:: Information provided

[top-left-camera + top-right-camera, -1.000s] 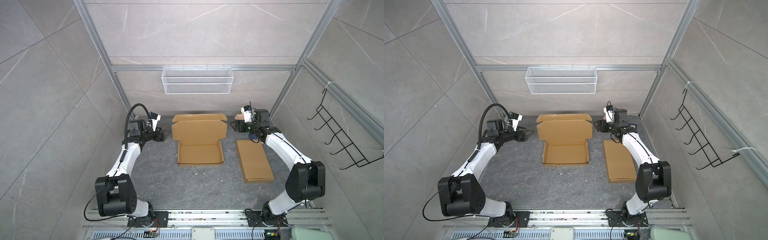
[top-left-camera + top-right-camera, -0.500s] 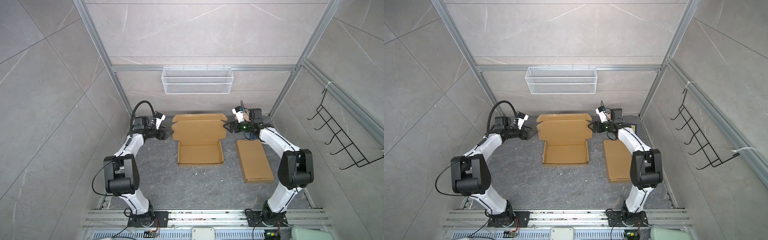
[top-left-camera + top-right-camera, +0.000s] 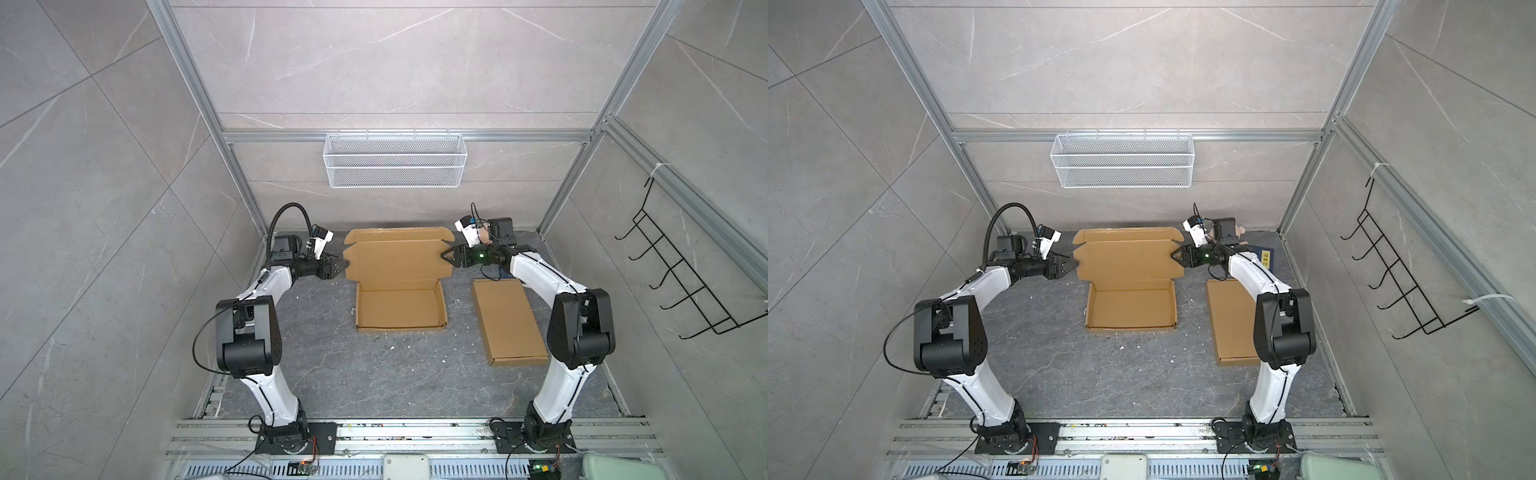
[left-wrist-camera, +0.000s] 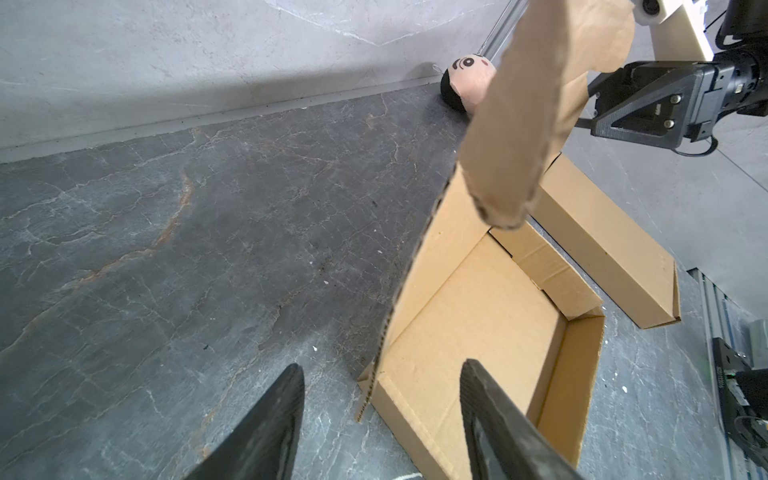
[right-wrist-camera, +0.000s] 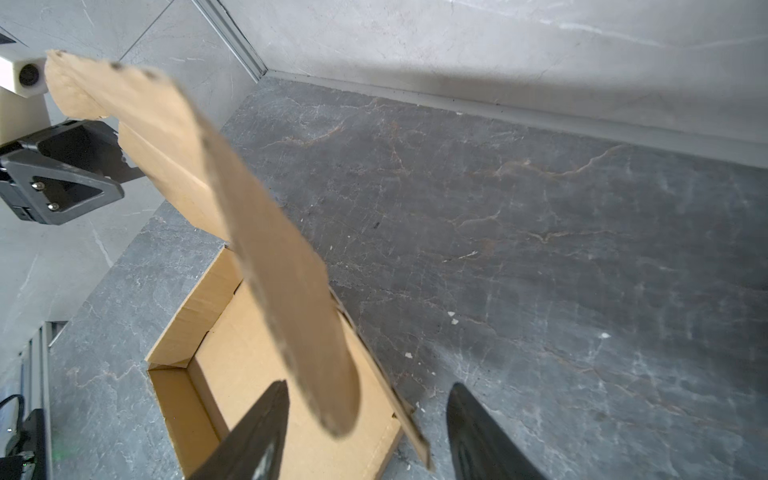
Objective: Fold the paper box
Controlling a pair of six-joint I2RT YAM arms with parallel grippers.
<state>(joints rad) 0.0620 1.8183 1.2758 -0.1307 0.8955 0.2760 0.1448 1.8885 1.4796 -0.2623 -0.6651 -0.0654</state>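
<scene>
The brown paper box (image 3: pixel 399 259) (image 3: pixel 1127 262) sits mid-table with its lid raised at the back. Its shallow tray (image 3: pixel 401 328) lies open in front. My left gripper (image 3: pixel 343 266) (image 3: pixel 1074 264) is at the lid's left edge. In the left wrist view it (image 4: pixel 381 365) is open, with the lid's thin edge (image 4: pixel 399 299) between the fingers and touching neither. My right gripper (image 3: pixel 444 254) (image 3: pixel 1173 254) is at the lid's right edge. In the right wrist view it (image 5: pixel 369 385) is open around the lid's side flap (image 5: pixel 291 291).
A second, flat closed cardboard box (image 3: pixel 509 322) lies to the right of the tray. A plush doll head (image 4: pixel 469 85) and a blue book (image 3: pixel 1264 257) sit at the back right. A wire basket (image 3: pixel 395 160) hangs on the back wall and a black hook rack (image 3: pixel 685 282) on the right wall.
Both grippers have moved inward from beside the box to the lid's left and right edges. Their jaws have narrowed somewhat. The box has not moved.
</scene>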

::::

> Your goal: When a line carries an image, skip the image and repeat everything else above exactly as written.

> The answer:
[top-left-camera + top-right-camera, -1.000s] 
[top-left-camera + top-right-camera, -0.500s] 
[top-left-camera + top-right-camera, +0.000s] 
[left-wrist-camera, +0.000s] 
[right-wrist-camera, +0.000s] 
Objective: Fold the paper box
Controlling a pair of six-joint I2RT YAM arms with parallel grippers.
<state>(joints rad) 0.0620 1.8183 1.2758 -0.1307 0.8955 0.2760 0.1448 1.8885 1.4796 -0.2623 -0.6651 -0.0654</state>
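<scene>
The brown paper box (image 3: pixel 399 259) (image 3: pixel 1127 262) sits mid-table with its lid raised at the back. Its shallow tray (image 3: pixel 401 328) lies open in front. My left gripper (image 3: pixel 343 266) (image 3: pixel 1074 264) is at the lid's left edge. In the left wrist view it (image 4: pixel 381 365) is open, with the lid's thin edge (image 4: pixel 399 299) between the fingers and touching neither. My right gripper (image 3: pixel 444 254) (image 3: pixel 1173 254) is at the lid's right edge. In the right wrist view it (image 5: pixel 369 385) is open around the lid's side flap (image 5: pixel 291 291).
A second, flat closed cardboard box (image 3: pixel 509 322) lies to the right of the tray. A plush doll head (image 4: pixel 469 85) and a blue book (image 3: pixel 1264 257) sit at the back right. A wire basket (image 3: pixel 395 160) hangs on the back wall and a black hook rack (image 3: pixel 685 282) on the right wall.
Both grippers have moved inward from beside the box to the lid's left and right edges. Their jaws have narrowed somewhat. The box has not moved.
</scene>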

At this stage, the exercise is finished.